= Common Source Data Base =

A Common Source Database (CSDB) is to provide the user (mainly technical authors, illustrators, and publication managers) with automated processes to handle the complete palette of CSDB objects. Technical documentation is used in many areas of the everyday life. Product liability and many other issues regarding consumer protection have to be covered inside technical documentation. At minimum, a drawing including a few locators has to be provided. Much of this information is in accordance with the international S1000D specification.

==Description==

A special form of technical documentation is electronic technical documentation, a further subform is interactive electronic technical documentation (IETD). The complexity of IETD especially regarding the huge mass of data elements, their linkage and the version management issuing and release process must be controlled via a special document management system. To handle these complex structures of ASD S1000D IETDs, the Common Source Data Base is necessary.

Starting with the smallest addressable unit, the DataModules under the use of different Document Type Definitions (DTDs) or schemas has to be supported. Furthermore, the publications, in process review forms (IPRFs) in later S1000D versions known as comments, for authoring reasons must be provided. Last but not least the illustrations and all kinds of hotspot declaration files have to be assisted.

Regarding processes to perform the S1000D file-based exchange between customer and/or industry, to generate complete IETDs and to verify all these processes, the CSDB must ensure data integrity and security during all actions listed above.

== Support the handling of technical publication ==

These technical publications consist of DataModules (DMs), Illustrations (ICNs), partly hotspot-declarations and its Info Object instance (IO) or the Publication Module (PM) in later Versions of S1000D.
The Info Object instance (XML file, using a special Document Type Definition) consists of DM- and ICN-references to guide the loading process into a retrieval system and to build the table of content, partly the list of applicable publications LOAP.

== Connection between exchanging, authoring/illustrating environment and data vault ==

The basic mechanism is to copy S1000D objects like DMs, IPRFs or Illustrations out of the secured vault of a CSDB into a working area, to avoid that more than one user is able to change the object.
After the changes have been performed, the object will be copied back to the CSDB vault and its issue increased.

Furthermore, the CSDB is able to support technical authors or operators with a checking environment.
The checks result in standardized files like CSV or plain text, to ensure an easy transfer to the originator of the checked data. The originator may be the technical author during the authoring process or in case of international data exchange in accordance with ASD/AIA S1000D, an industrial partner respective a sub-contractor who delivers documentation.

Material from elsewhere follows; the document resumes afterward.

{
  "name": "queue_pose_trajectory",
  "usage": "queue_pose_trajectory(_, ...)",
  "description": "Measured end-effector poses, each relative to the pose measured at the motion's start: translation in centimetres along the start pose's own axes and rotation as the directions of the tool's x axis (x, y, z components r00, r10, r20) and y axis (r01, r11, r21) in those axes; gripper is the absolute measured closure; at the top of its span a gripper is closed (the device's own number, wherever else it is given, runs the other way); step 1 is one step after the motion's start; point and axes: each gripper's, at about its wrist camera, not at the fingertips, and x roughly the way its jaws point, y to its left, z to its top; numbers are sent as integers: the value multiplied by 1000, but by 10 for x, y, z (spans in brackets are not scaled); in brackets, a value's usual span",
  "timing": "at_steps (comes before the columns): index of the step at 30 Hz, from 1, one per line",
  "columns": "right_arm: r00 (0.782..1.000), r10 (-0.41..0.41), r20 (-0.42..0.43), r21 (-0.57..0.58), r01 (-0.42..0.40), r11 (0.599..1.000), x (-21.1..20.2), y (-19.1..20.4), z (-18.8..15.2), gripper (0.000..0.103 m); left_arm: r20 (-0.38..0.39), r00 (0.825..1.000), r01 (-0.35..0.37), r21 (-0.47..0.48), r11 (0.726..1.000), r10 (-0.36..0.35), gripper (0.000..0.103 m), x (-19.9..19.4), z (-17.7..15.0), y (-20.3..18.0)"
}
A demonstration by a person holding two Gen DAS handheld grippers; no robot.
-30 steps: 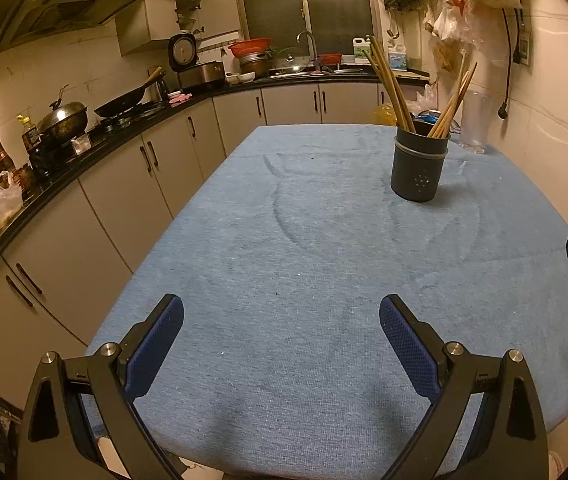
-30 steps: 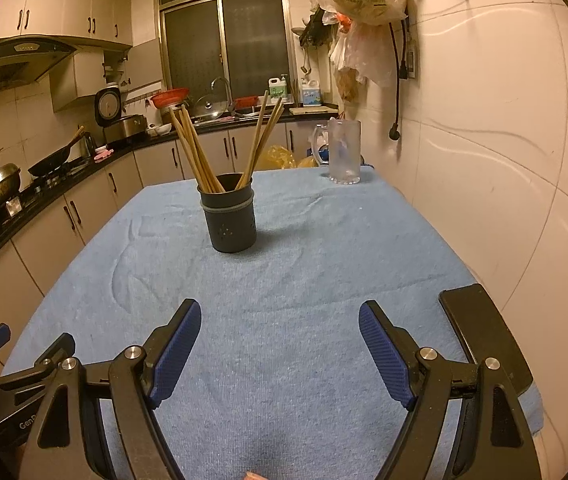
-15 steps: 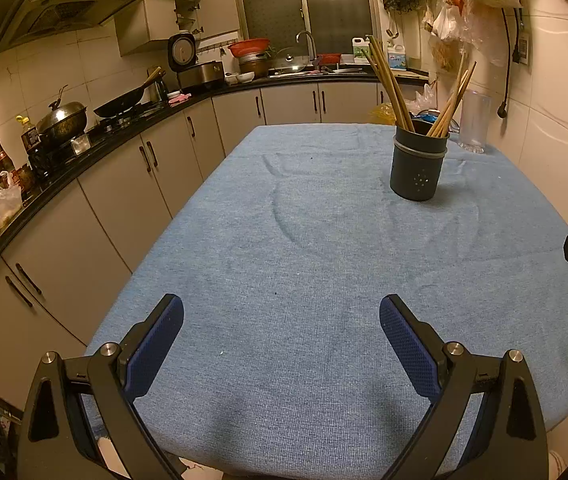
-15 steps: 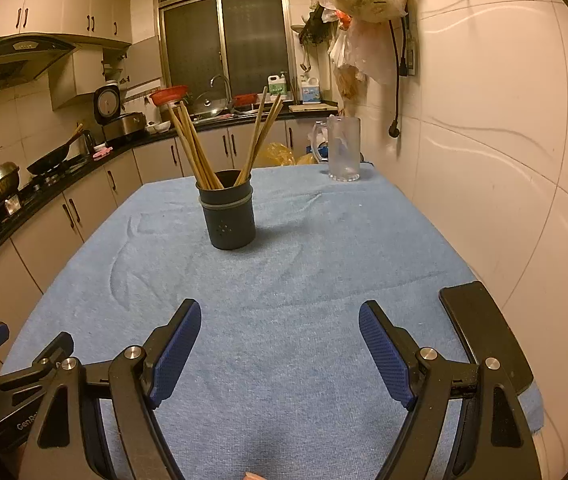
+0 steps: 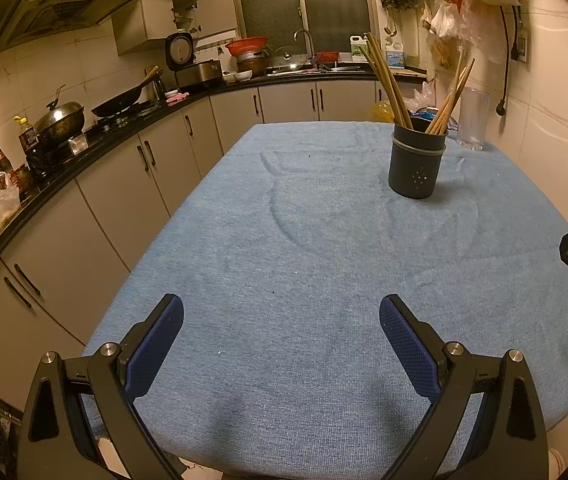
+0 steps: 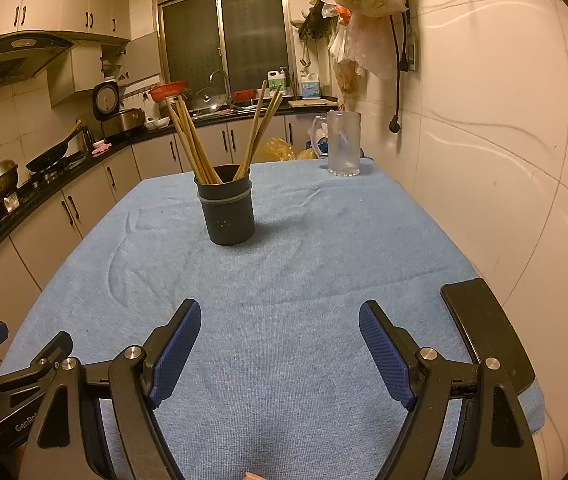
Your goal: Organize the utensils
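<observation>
My left gripper (image 5: 281,312) hangs spread wide over the woven blue cloth (image 5: 324,248), pinching nothing. My right gripper (image 6: 279,317) gapes equally, empty. Ahead stands the dark round holder (image 6: 227,210), wooden chopsticks (image 6: 192,140) fanning upright, a frosted jug (image 6: 342,142) behind it.

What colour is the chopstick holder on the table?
Dark grey, with a lighter grey band near the rim and small dotted holes; the chopstick holder shows best in the right wrist view.
</observation>
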Motion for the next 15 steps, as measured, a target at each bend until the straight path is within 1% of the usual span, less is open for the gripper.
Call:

The checks enclose tests against official documents like:
- business rules of the project
- guidance documents
- style guide documents
- S1000D standard and its versions
- or starting at the version 2.3 of S1000D, against the business rule exchange DataModule (BREX DM).

== Nationalization ==

If the customer is interested in national/translated and customized documentation out of the common documentation, a nationalization process must be supported of the CSDB.

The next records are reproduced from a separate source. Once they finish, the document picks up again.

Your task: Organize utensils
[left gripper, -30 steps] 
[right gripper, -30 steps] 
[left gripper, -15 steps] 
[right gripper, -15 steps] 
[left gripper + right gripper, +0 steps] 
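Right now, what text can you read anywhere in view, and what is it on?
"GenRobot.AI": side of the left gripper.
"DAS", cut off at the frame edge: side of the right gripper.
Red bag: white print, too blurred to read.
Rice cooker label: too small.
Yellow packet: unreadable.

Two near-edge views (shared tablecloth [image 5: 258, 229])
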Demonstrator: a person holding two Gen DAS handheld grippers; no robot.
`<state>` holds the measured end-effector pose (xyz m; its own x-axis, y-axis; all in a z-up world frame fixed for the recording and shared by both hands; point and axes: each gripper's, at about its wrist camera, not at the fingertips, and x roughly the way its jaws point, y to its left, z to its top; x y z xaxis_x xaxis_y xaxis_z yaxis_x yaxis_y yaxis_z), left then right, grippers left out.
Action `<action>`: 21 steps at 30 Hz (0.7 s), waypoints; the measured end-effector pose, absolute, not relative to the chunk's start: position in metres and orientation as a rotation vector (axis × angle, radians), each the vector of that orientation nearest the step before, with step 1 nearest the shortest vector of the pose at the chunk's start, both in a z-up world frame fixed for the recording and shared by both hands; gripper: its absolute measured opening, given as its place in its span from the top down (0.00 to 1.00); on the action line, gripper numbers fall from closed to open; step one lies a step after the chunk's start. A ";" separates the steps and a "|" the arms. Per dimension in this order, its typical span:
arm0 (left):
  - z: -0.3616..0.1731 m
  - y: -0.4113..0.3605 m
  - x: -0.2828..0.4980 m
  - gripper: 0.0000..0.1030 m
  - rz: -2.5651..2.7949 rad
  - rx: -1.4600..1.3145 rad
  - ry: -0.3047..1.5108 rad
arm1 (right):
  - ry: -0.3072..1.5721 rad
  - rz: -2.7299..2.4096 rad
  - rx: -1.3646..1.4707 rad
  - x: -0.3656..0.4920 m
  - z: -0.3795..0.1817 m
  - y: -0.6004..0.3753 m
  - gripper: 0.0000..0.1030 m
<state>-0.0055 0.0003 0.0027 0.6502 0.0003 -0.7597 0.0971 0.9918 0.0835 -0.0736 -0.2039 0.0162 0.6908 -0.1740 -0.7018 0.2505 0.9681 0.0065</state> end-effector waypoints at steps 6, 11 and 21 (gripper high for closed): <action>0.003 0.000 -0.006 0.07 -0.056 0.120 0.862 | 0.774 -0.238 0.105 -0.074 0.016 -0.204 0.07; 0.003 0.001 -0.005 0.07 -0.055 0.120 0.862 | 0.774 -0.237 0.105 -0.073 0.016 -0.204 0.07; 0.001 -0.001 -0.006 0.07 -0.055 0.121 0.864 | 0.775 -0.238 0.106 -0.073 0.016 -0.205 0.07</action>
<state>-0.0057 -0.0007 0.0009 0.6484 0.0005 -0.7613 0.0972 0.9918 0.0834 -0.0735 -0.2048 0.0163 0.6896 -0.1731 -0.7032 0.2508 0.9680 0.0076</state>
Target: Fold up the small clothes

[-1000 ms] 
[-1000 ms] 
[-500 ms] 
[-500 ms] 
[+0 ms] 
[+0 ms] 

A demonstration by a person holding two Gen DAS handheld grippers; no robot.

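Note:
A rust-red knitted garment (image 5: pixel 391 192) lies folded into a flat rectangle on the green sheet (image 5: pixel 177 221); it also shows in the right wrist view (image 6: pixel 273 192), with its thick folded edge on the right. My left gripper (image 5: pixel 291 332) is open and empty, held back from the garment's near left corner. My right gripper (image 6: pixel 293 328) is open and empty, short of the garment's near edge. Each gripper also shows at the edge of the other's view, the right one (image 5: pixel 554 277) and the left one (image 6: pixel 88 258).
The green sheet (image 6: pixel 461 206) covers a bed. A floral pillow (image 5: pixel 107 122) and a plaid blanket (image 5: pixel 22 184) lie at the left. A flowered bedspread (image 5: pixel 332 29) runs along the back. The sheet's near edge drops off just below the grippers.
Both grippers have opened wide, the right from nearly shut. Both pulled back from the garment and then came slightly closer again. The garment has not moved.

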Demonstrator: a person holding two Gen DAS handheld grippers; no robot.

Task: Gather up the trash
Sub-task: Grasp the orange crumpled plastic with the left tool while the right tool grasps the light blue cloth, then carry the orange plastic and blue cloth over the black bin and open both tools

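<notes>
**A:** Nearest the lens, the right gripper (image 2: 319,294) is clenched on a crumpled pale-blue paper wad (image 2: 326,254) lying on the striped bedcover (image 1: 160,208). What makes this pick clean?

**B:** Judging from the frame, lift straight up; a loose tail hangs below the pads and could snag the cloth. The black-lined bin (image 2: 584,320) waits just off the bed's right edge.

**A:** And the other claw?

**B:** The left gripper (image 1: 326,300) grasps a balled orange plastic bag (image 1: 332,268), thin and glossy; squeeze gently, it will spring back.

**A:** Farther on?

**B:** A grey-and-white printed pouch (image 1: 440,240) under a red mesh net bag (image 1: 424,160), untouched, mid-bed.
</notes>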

== ASD/AIA S1000D file-based data exchange ==

Data exchange routines and automatisms are the most important reason to develop a CSDB, to ensure a process reliability.
The import and export routines can be fully automated or be performed via CSDB operator.

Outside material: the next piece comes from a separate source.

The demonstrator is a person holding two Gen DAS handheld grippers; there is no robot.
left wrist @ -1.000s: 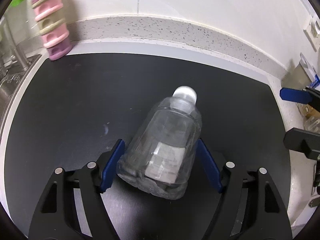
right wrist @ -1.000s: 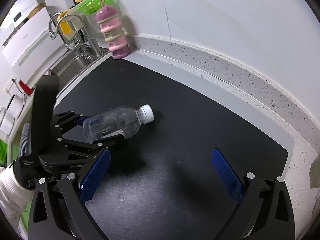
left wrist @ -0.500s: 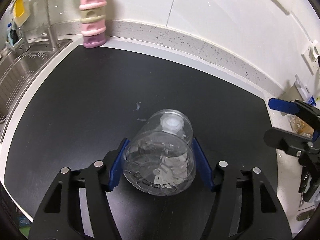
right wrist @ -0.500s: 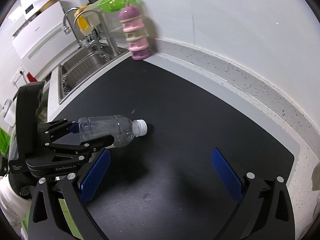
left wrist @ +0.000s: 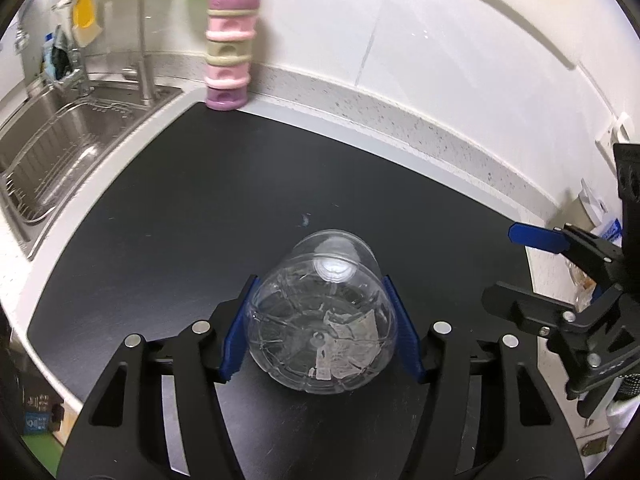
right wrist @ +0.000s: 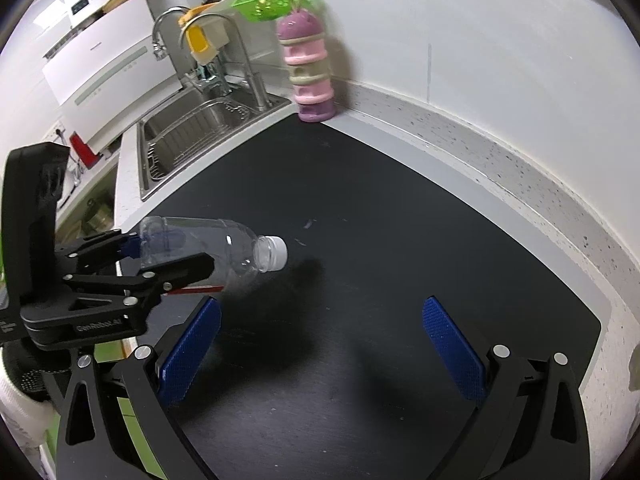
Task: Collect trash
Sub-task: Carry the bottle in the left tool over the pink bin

The components of a Data exchange package are for example:

– one data dispatch note (DDN)

– a certain amount of DataModules (DMs) and

– all illustrations, referenced by the DMs above.

The identifier of a DDN is the (DDN-Id) found within the sgml/xml file and expressed in the filename plus related extension.

The identifier of the DM is the data module code (DMC) found within the sgml/xml file and expressed in the filename plus related extension.

The identifier of the Illustration is the illustration control number (ICN) found within the cgm/tif/mil/cg4/etc. file and expressed in the filename plus related extension.

These packages contain all necessary information to provide the receiver with the necessary information.

== Query and search ==

The CSDB must provide or support the complete Integrated Logistics Support (ILS) process with its information.
Thus detailed query and search masks have to be delivered.

A good solution may be to use commercial off-the-shelf database products to implement business logic.
The CSDB must be able to handle all file formats given by the actual version of S1000D.

== Work Flow Component ==

To implement all kinds of authors and illustrators work including all supporting processes like validation and production of IETD the CSDB used by AIRBUS Defence and Space supports workflow engines and offers standardized interfaces to import and export data.